Abstract
Hydrogels have been extensively favored as drug and cell carriers for the repair of knee cartilage defects. Recruiting mesenchymal stem cells (MSCs) in situ to the defect region could reduce the risk of contamination during cell delivery, which is a highly promising strategy to enhance cartilage repair. Here, a cell-free cartilage tissue engineering (TE) system was developed by applying an injectable chitosan/silk fibroin hydrogel. The hydrogel system could release first stromal cell-derived factor-1 (SDF-1) and then kartogenin (KGN) in a unique sequential drug release mode, which could spatiotemporally promote the recruitment and chondrogenic differentiation of MSCs.
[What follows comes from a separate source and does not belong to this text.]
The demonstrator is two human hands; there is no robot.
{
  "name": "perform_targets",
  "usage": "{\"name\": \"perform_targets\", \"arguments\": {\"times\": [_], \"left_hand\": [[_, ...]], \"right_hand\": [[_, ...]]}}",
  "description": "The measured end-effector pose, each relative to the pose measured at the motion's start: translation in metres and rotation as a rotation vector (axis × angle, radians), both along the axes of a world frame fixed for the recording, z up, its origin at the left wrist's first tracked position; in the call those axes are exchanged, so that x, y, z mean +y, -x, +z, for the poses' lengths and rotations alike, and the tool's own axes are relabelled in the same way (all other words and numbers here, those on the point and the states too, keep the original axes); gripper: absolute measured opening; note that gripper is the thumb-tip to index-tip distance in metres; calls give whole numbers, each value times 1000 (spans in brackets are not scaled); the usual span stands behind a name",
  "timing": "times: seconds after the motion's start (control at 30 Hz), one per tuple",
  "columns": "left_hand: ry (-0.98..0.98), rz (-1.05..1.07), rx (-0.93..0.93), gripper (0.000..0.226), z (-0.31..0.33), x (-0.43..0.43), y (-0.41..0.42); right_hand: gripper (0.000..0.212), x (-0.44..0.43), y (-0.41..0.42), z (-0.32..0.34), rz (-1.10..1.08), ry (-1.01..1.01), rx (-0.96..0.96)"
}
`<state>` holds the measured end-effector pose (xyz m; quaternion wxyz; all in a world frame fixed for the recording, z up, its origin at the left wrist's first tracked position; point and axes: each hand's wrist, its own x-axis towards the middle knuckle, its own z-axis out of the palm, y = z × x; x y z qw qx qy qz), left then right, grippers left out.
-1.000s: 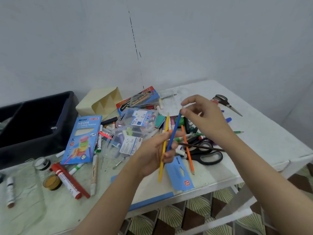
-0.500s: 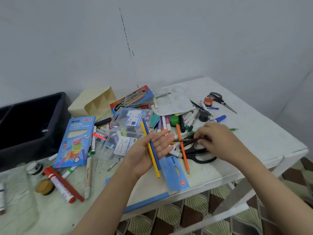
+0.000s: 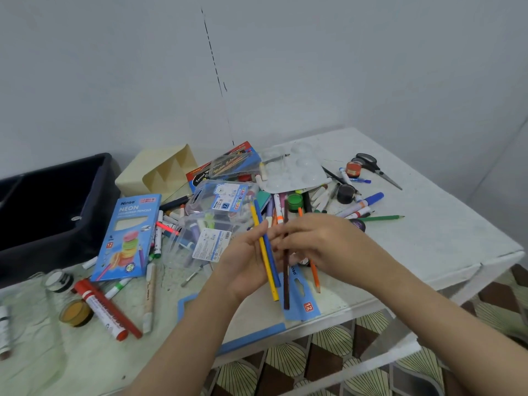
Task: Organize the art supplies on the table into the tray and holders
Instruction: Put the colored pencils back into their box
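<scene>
Dark navy walls marked the tray (image 3: 94, 212) at the far left of the white table (image 3: 443, 238). Just right of it sat the cream holder (image 3: 134, 178), its divided openings showing. In front of these lay a blue box of neon coloured pencils (image 3: 128, 238), a fat red marker (image 3: 105, 312) and an ochre paint pot (image 3: 75, 312). A clear plastic colour-pen case (image 3: 223, 201) rested in the middle of the heap.

The left hand (image 3: 245, 264) hovered palm up near the table's front edge, fingers straight and loosely together. A yellow pencil (image 3: 263, 252) and a blue pencil (image 3: 270, 252) lay side by side along those fingers and across the palm. Both stuck out beyond the fingertips at the far end and past the palm at the near end.

Just right of the blue one ran a brown pencil (image 3: 286, 281), nearly parallel to it. The right hand (image 3: 323, 244) came over from the right, and its curled fingers (image 3: 288, 232) pinched the brown pencil about midway. The two hands' fingertips met there, and I could not tell whether the brown pencil already touched the left fingers.

Under the right hand an orange pencil (image 3: 315, 277) lay on the table beside a blue cardboard pencil sleeve (image 3: 303, 304). Farther right a green pencil (image 3: 383, 218) lay apart from the heap, and black-handled scissors (image 3: 371, 165) sat near the far edge
</scene>
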<state>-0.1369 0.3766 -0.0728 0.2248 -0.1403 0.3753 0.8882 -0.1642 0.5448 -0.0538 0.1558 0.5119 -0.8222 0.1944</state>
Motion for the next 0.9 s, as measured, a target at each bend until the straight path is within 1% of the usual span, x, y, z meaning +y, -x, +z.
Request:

This system showed good performance when formulated with SDF-1 (200 ng/mL) and PLGA microspheres loaded with KGN (10 μΜ). The results showed that the hydrogel had good injectability and a reticular porous structure. The microspheres were distributed uniformly in the hydrogel and permitted the sequential release of SDF-1 and KGN. The results of in vitro experiments showed that the hydrogel system had good cytocompatibility and promoted the migration and differentiation of MSCs into chondrocytes. In vivo experiments on articular cartilage defects in rabbits showed that the cell-free hydrogel system was beneficial for cartilage regeneration. Therefore, the composite hydrogel system shows potential for application in cell-free cartilage TE.
Highlights
Articular cartilage (AC) plays important roles in load bearing, mechanical stress resistance and shock absorption[1,2]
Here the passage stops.